2021年8月に適応取得となった経口JAK阻害薬で、オルミエントと同じく『JAK/STATシグナル伝達経路』を阻害することで、湿疹やかゆみを抑える飲み薬です。オルミエントが主にJAK1.2を阻害するのに対し、リンヴォックはJAK1選択性が高く、それによる高い効果と安全性が期待できます。
難治性、重症のアトピー性皮膚炎に保険適応があります。ただし費用はデュピクセント、オルミエントと同様に高額で、高額療養費制度を使用できます。投与前に感染症(主に結核、B型・C型肝炎)がないかどうかチェックする必要があり、服用開始後も新たな感染症がないかどうか等を定期的に採血で確認する必要があります。またオルミエントと同様にこの薬剤を投与する皮膚科の医院・クリニックは皮膚科学会へ届出書を提出する必要があり、当医院は既に届出を受理されております。
なお他の薬剤と大きく違う点は12歳以上から使用可能なことです。よって誕生日を迎えた小学6年生のお子さんから内服が可能な薬剤です。やや特殊で高額な薬剤であることから、この薬を投与する場合大きな病院の皮膚科への紹介を勧められる場合もあるかとは思いますが、大きな病院を受診する場合、学校を平日午前中休む必要が出てきます。12歳以上で標準的なアトピー性皮膚炎の治療を行っても改善に乏しく、且つ極力学校を休ませたくない場合には御相談下さい。当院でも治療は可能です。
シクロスポリンは自己免疫抑制剤に分類される薬剤(飲み薬)です。2008年より難治なアトピー性皮膚炎に対し、保険診療で用いられるようになりました。もともとは臓器移植などの際に用いられる免疫抑制剤ですが、アトピー性皮膚炎の治療に用いるときにはその3~5分の1の量で十分に効果を発揮します。皮膚科領域ではアトピー性皮膚炎の他、尋常性乾癬・関節症性乾癬、自己免疫性水疱症などにもよく使われる、皮膚科医にとっては馴染みのある薬剤です。
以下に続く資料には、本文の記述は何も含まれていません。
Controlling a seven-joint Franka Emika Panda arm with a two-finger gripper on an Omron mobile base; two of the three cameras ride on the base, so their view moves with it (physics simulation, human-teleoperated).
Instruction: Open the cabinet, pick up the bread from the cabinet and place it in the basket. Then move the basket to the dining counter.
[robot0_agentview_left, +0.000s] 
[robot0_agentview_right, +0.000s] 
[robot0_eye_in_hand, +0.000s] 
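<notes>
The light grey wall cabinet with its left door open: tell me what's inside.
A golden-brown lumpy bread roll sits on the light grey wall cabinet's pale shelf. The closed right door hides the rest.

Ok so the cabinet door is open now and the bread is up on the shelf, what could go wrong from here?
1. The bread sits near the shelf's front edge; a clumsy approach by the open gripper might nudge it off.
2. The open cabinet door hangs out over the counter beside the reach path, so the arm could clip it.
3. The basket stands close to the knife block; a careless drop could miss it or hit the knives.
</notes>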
通常の治療(保湿剤、ステロイドの塗り薬、かゆみ止めの飲み薬など)と比べ費用が高額であることからも(それでも後述するデュピクセントやオルミエントよりは安いですが)、アトピー性皮膚炎では通常のステロイドなどの外用治療では効果が十分でない場合に使用されます。
薬を飲むにあたって注意点もあります。
▼服用中は定期的な採血が必要となります。時に薬剤が血液中にどのくらいの濃度で存在しているか調べる採血(血中濃度測定)も行います。
▼12週続けて服用した場合は2週間はお休み期間が必要となります。
▼血圧の上昇、腎臓の機能の一時的な低下などの副作用に注意が必要です。自宅、職場などでも極力血圧を測ってもらいます。
前述したデュピクセントやオルミエントよりも内服中の検査や管理がやや面倒な薬剤ではありますが、最大の利点はこれら薬剤と比べると、検査の費用を入れても比較的安価であることです。ただ、他の免疫抑制剤を飲んでいる方、抗がん剤治療中の方、糖尿病のコントロールが悪い方などは飲むことが難しい薬剤ですので、気になる点がある場合には医師、看護師へお問い合わせ下さい。